Panel A of FIG. 4 is a graph showing a typical current-voltage curve obtained using a 500 ms ramp pulse of 80 mV to +80 mV. Membrane currents were recorded at 880.0% (n = 7, p < 0.05 vs. control) in the absence or presence of 30 [mu] M NS1619 at a holding potential of +60 mV. Panel B of FIG. 4 shows that the NS1619-activated current was completely blocked by 100 nM IbTX. And panels C and D are graphs summarizing the peak current density at a holding potential +60 mV (panel C) or -40 mV (panel D). The efficacy and efficiency of LDD175 were significantly higher than those of NS1619 (-40 mV, NS1619: n = 7, 1.5 ± 0.6 pA / pF, 1.3-fold vs. control, P = 0.6; LDD 175: n = 13, 23.9 ± 5.8 pA / pF, 42.8-fold vs. control, P < 0.05). Measurements were expressed as mean ± SEM. P * < con: Control. IbTX: iberiotoxin, w / o: wash out.
FIG. 5 is a graphical representation of the results of penile sponge nerve stimulation for evaluating paw function after LDD 175 and UDENFILL pretreatment under quasi-maximal EFS (2 Hz, 1 V, and 60 seconds) and maximum EFS (10 Hz, 6 V, In vivo animal model. Panel A: maximal ICP (n = 8, 57.8 ± 6.6 vs. 48.9 ± 5.4, P <0.05). Panel B: maximum ICP / ABP ratio (n = 8, 45.3 ± 5.8 vs. 41.0 ± 5.0, P <0.05). Panel C: AUC of ICP / ABP ratio (n = 8, 1444.4 ± 133.3 vs. 1093.7 ± 123.1, P <0.05). P * < Control group. ABP: arterial blood pressure, AUC: area under the curve, EFS: electric field stimulation, ICP: pressure in the corpus cavernosum.
FIG. 6 shows the result of measurement of the internal pressure of the penile corpuscle according to electric stimulation conditions in a normal white paper.
FIG. 7 is a result of measuring the pressure of the corpus cavernosum in the rat diabetic disease according to the method shown in FIG.
(a) DM control, (b) 1 mg / kg sildenafil, (c) 5 mg / kg sildenafil, (d) 5 mg / kg LDD 175,
FIG. 8 shows the result of measuring the pressure of the corpus cavernosum after injecting TDA (tetraethylammonium, 30 mg / kg), which is a BK _Ca channel inhibitor, and LDD 175 (10 mg / kg) 10 minutes later.
FIG. 9 shows the result of measuring the intracellular Ca 2+ pressure in combination with LDD 175 (5 mg / kg) and sildenafil (1 mg / kg).
10 is a graph summarizing the results of FIGS. 7 to 9. FIG.

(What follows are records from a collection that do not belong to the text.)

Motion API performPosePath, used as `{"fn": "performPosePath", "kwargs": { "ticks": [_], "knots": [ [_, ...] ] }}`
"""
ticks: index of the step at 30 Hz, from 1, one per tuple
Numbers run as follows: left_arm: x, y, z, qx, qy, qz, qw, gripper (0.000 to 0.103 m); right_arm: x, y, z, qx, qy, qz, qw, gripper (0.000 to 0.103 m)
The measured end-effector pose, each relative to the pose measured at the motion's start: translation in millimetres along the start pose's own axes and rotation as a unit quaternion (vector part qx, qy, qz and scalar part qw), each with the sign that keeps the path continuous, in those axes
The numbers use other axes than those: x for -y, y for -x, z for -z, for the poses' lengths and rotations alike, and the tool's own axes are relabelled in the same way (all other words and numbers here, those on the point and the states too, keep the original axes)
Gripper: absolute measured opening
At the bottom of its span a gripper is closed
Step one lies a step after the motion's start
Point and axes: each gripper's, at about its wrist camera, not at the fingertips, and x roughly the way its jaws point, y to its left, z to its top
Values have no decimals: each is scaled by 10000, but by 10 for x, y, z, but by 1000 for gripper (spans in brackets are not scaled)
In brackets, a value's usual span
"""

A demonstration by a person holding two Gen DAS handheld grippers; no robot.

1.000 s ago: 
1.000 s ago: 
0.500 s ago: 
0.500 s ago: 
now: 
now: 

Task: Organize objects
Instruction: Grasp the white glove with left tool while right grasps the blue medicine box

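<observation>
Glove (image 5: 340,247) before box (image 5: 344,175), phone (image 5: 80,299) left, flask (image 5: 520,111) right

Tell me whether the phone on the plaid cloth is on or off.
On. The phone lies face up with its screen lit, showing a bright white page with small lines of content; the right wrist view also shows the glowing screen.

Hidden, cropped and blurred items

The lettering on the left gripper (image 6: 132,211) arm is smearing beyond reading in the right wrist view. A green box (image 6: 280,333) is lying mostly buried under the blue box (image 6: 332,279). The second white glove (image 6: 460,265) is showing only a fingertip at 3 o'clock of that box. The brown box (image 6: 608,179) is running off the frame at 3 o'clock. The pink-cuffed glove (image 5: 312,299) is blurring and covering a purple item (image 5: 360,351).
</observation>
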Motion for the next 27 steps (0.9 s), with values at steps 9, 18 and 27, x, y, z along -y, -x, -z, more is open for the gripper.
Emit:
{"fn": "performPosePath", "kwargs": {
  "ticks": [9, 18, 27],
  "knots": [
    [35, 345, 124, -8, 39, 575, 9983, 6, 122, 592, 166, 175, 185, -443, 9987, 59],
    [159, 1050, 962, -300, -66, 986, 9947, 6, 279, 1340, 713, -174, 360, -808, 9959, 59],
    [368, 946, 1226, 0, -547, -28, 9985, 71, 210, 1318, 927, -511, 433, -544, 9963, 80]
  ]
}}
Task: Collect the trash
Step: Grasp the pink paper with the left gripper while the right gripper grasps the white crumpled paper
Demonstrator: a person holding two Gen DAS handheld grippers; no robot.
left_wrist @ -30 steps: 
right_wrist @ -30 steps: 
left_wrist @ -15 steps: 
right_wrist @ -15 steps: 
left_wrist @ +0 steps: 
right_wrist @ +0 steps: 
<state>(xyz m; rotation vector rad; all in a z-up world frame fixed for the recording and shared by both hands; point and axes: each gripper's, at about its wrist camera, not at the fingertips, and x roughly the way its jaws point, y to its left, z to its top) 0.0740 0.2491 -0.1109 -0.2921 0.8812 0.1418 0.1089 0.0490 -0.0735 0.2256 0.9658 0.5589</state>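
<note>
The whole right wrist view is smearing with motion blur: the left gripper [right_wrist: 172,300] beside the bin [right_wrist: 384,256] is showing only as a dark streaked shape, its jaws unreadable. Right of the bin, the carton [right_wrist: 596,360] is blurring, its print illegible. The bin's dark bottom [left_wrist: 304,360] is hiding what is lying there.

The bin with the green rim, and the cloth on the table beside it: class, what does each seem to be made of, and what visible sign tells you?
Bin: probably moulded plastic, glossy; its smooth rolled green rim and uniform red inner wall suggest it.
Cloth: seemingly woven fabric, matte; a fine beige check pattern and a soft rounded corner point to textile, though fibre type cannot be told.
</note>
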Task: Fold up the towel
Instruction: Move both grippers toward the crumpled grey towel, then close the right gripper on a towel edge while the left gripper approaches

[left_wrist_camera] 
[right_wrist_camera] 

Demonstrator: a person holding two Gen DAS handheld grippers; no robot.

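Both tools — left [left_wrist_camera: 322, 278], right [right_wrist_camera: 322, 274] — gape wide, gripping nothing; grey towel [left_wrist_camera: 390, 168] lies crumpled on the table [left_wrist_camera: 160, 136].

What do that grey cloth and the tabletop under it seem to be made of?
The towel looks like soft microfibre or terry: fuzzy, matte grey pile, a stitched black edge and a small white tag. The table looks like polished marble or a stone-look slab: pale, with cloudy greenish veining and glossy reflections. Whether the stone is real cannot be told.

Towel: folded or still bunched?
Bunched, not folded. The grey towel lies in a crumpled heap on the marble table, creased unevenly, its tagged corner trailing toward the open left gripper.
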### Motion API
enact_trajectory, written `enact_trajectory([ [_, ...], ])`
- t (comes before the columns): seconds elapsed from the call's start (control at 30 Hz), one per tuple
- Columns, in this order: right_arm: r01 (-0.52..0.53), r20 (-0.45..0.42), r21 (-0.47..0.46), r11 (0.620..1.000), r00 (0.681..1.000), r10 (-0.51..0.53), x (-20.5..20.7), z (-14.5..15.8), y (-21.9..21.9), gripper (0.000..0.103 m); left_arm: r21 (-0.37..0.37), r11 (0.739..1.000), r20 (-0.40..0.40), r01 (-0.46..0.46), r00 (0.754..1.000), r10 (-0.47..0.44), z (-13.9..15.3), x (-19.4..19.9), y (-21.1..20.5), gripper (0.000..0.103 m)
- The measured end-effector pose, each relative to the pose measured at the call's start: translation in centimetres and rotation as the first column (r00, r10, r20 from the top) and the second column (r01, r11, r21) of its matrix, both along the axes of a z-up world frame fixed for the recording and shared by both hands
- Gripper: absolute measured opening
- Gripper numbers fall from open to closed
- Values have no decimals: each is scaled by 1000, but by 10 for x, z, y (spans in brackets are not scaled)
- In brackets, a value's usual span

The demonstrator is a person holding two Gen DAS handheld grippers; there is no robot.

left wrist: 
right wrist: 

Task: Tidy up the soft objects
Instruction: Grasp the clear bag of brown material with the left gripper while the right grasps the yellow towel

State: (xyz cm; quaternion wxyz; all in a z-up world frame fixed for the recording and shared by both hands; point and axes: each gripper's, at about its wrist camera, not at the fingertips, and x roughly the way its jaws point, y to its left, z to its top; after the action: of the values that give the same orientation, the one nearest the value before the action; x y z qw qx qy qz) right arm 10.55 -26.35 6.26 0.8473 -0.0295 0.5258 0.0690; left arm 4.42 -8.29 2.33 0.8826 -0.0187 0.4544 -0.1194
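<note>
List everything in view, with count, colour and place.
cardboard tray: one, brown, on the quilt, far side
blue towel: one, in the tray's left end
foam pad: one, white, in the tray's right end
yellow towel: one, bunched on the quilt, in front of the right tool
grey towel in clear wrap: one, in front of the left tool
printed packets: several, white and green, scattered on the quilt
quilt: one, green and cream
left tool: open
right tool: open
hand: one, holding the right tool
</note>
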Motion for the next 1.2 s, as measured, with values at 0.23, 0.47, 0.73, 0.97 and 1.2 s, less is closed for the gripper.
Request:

Hereinafter, the present invention will be described in more detail with reference to Examples. It is to be understood by those skilled in the art that these embodiments are only for describing the present invention in more detail and that the scope of the present invention is not limited by these embodiments in accordance with the gist of the present invention .

Example

Experimental Method

1. Isolation of penile corpus cavernosum from animal models

Sexually mature New Zealand white rabbits (3.0 ± 0.3 kg) were sacrificed by causing air embolism in the ear vein. The entire penis was surgically removed and the cavernosum and urethra were removed. The corpus cavernosal tissue was then carefully dissected from the surrounding membranes. Four penile cavernosal sections of approximately the same size (2 x 2 x 10 mm) were obtained from each penis.

2. Shrinkage experiment using organic bath

The rabbit corpus cavernosum sections to be used for organ bath experiments were prepared. Each sponge section was filled with 10 ml of Krebs buffer (composition components expressed as mmol / l: 118.4 NaCl, 4.7 KCl, 2.5 CaCl ₂ , 1.2 KH ₂ PO ₄ , 1.2 MgSO ₄ , 24.9 NaHCO ₃ , and 11.1 D- One end of the section was fixed to the tissue holder, and the other end was fixed to a force transducer. The tension transducer was connected to a properly calibrated 4-channel polygraph (Power-Lab; AD Instruments, Sydney, NSW, Australia) where the output of the transducer was recorded. The corpus cavernosum sections were maintained in an organ bath containing a Kreps solution maintained at 36.5 ° C with a temperature controlled water circulator and a mixed gas open cell of 95% O ₂ and 5% CO ₂ . Each cavernosal slice was stretched to an optimal static shrinkage tension of 1.0 g and equilibrated for 60 minutes. During equilibration, tissue was washed every 15 minutes with fresh Krebs solution and tension was adjusted if necessary.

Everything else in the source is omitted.